Watching or performing, absorbing or reflecting, as Dickie’s alter ego, Tom seems able to have it all. To consider rubbing any of that out how silly that notion seems now. Tom is even wooed by two wealthy, hopelessly naive people at once: heiress Meredith Logue (Cate Blanchett) thinks she loves him as Dickie, and Peter Smith-Kingsley (Jack Davenport) thinks he loves him as Tom. It’s not so much the amorality of his new existence that dazzles our non-hero, but the choices. Suddenly plentiful, they’re overwhelming.
It’s all so extreme and strange: what’s a freshly wealthy American in Europe to do?
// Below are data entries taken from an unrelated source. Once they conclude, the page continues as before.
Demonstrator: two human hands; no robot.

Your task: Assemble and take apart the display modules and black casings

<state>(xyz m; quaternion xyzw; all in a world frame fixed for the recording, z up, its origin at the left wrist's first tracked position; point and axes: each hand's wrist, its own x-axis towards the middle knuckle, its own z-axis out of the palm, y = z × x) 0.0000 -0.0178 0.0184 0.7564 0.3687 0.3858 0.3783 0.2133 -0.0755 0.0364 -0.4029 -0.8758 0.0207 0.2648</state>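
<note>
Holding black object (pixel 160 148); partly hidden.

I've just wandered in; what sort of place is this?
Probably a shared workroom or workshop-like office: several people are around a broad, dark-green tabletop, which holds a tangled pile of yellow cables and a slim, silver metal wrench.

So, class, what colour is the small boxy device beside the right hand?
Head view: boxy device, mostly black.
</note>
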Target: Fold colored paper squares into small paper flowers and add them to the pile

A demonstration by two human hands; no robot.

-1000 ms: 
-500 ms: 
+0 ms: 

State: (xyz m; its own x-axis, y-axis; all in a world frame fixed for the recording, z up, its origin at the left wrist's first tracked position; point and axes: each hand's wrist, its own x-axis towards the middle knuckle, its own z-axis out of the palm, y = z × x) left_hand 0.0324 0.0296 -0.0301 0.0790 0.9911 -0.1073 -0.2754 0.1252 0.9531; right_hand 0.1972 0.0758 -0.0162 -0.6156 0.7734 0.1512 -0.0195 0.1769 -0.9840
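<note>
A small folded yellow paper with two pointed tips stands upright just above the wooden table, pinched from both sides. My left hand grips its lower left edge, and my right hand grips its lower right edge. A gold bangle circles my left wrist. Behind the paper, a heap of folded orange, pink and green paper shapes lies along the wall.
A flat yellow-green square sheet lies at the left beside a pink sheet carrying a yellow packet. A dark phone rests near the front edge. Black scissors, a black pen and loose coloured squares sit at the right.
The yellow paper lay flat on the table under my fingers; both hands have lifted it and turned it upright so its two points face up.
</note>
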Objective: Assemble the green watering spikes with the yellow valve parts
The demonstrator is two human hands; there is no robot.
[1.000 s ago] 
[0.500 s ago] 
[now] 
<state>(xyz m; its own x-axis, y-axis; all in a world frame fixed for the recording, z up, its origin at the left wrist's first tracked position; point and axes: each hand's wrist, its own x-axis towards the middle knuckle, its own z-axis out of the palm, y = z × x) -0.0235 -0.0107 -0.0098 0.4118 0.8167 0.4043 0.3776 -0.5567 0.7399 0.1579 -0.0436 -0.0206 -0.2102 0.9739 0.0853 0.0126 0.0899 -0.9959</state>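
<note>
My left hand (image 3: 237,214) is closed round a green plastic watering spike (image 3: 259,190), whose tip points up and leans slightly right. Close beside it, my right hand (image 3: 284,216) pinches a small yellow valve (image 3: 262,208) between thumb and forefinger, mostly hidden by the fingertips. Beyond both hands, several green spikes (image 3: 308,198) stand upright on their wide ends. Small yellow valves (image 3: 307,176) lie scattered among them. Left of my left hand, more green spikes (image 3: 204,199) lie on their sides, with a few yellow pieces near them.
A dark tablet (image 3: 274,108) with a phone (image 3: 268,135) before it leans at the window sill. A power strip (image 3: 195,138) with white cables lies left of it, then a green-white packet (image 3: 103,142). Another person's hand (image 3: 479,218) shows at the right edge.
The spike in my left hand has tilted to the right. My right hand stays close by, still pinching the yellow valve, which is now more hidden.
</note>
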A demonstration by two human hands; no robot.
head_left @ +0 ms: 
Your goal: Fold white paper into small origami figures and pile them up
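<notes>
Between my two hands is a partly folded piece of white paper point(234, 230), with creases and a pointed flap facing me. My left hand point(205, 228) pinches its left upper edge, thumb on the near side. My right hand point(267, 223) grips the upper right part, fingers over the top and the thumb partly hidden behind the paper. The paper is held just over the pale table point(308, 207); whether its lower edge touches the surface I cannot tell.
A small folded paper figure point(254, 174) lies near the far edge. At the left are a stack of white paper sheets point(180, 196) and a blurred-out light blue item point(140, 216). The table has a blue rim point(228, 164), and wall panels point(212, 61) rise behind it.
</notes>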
The movie never does straighten out its own schizophrenic regard for class (snobbery is hurtful and bad, but look: Paltrow is so passionate and lovely, so perfect as she embodies Marge’s and her own privilege), or its discomfort with Tom’s sex and gender ambiguities (he’s so dapper yet ingenuous, so brutal yet femme, so icy and yet so… Matt!). Ripley is a fascinating mess, despising but also adoring the garish trappings of wealth and caste, using what would seem to be its detrimental excesses (stars, budget, hype) to its advantage. It’s as much about idealizing Hollywood, commodity culture, and itself, as it is about demonizing its protagonist. It’s about a system of production, a set of expectations, a stylized ethics that’s offensively normal. There’s no going back.